- **Task description**
Scan the following material for the string "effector" and copy each line in which it appears.

- **Data records**
=-=-=

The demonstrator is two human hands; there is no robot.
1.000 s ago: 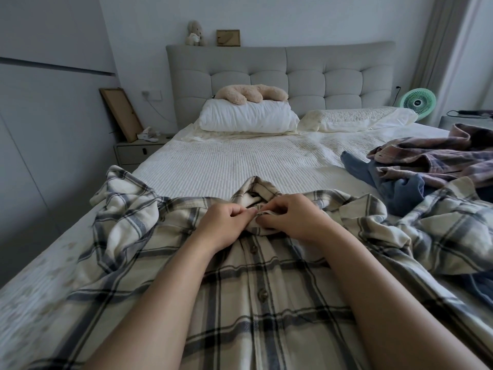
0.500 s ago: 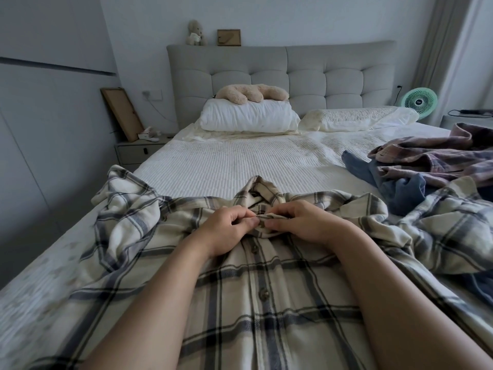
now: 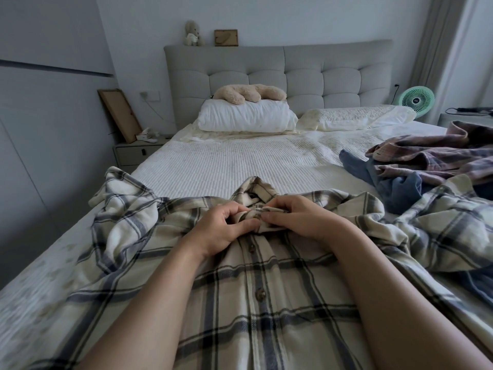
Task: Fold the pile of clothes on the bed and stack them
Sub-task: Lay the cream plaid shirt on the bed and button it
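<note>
Bed with white ribbed quilted cover [image 3: 240, 166]: carries cream-and-navy plaid flannel button shirt [image 3: 266, 303], spread front-up at the near edge, sleeves rumpled. Left hand [image 3: 224, 228] and right hand [image 3: 298, 220]: each pinching the placket below the collar around brown top button [image 3: 256, 216]. Risk: button may slip its hole; bunched sleeves could fold crooked.

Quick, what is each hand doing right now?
Left hand: closed, pinching the plaid shirt placket below the collar.
Right hand: closed, pinching the same shirt's placket.
</note>
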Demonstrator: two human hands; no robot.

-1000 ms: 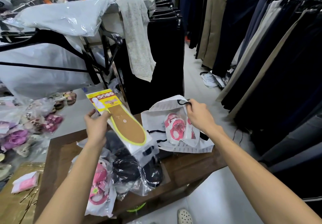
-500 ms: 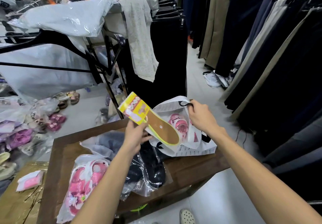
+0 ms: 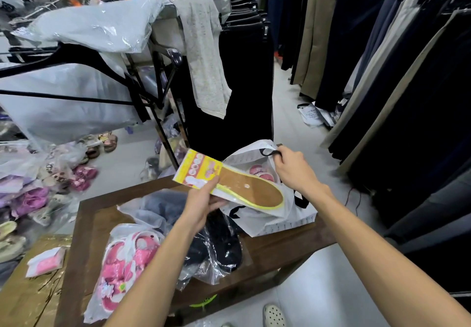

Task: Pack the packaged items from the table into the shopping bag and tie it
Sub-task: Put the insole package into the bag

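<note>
My left hand (image 3: 201, 200) grips a packaged brown insole with a yellow card header (image 3: 244, 186), held tilted over the mouth of the white shopping bag (image 3: 277, 222). The bag lies at the far right of the dark wooden table (image 3: 84, 230). My right hand (image 3: 293, 168) pinches the bag's black handle (image 3: 267, 151) and holds the mouth up. Pink packaged shoes (image 3: 260, 171) show inside the bag. On the table lie a bag of pink sandals (image 3: 122, 265), black shoes in clear plastic (image 3: 221, 247) and a grey wrapped item (image 3: 163, 204).
A clothes rack with black hangers, plastic-covered garments (image 3: 84, 23) and a grey cloth (image 3: 206, 54) stands behind the table. Dark trousers (image 3: 407, 84) hang along the right aisle. Bagged shoes (image 3: 30, 194) pile on the floor at left. A gold surface with a pink packet (image 3: 46, 261) sits lower left.
My left hand has carried the insole pack from the table's left side rightwards to the bag's mouth, tipping its toe end down. My right hand keeps holding the handle.
</note>
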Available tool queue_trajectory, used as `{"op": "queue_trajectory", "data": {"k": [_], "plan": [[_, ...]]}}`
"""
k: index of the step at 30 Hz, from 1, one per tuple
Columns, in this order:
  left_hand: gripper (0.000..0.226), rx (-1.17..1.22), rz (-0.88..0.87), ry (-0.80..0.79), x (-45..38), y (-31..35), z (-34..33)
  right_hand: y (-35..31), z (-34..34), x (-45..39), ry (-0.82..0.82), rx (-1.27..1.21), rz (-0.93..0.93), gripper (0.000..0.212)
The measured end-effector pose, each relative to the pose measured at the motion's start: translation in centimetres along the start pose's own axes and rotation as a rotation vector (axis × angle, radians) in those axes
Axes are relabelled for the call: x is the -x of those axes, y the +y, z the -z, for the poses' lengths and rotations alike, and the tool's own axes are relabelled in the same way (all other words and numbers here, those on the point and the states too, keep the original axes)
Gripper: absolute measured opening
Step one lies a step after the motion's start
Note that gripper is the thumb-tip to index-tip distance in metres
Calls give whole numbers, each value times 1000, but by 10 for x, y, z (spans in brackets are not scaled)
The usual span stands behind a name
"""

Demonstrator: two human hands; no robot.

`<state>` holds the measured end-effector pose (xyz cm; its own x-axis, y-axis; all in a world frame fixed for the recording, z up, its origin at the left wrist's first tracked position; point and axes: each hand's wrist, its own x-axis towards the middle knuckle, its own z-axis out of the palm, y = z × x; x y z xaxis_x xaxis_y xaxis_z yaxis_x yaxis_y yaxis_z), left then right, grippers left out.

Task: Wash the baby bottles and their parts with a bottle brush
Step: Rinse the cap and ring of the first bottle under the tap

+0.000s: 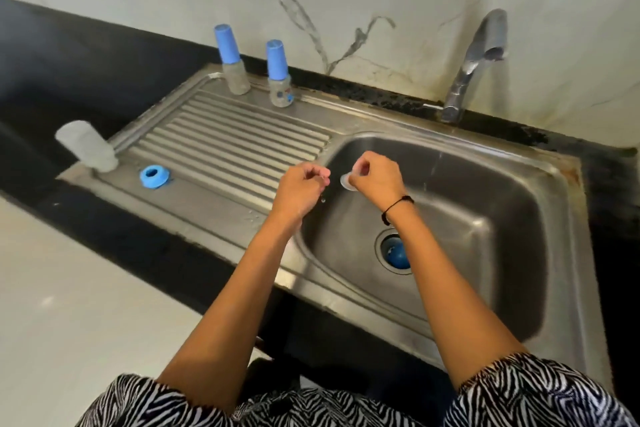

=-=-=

- **Answer section**
The measured end-effector pose, each relative to the pose measured at the motion's start: translation in centimetres along the start pose's own axes and rotation as a rotation vector (axis × angle, radians) in those axes
`<state>` holds the measured end-effector pose (xyz cm; its own x-axis, y-axis; all in a world frame fixed for the recording, z up, its origin at the left wrist's first tracked position; point and axes: each hand's wrist, its own x-axis towards the middle knuckle, its own z-axis out of the palm, y = z × x; x y z xaxis_x xaxis_y xaxis_z yaxis_x yaxis_y yaxis_z), left then right, grippers left out.

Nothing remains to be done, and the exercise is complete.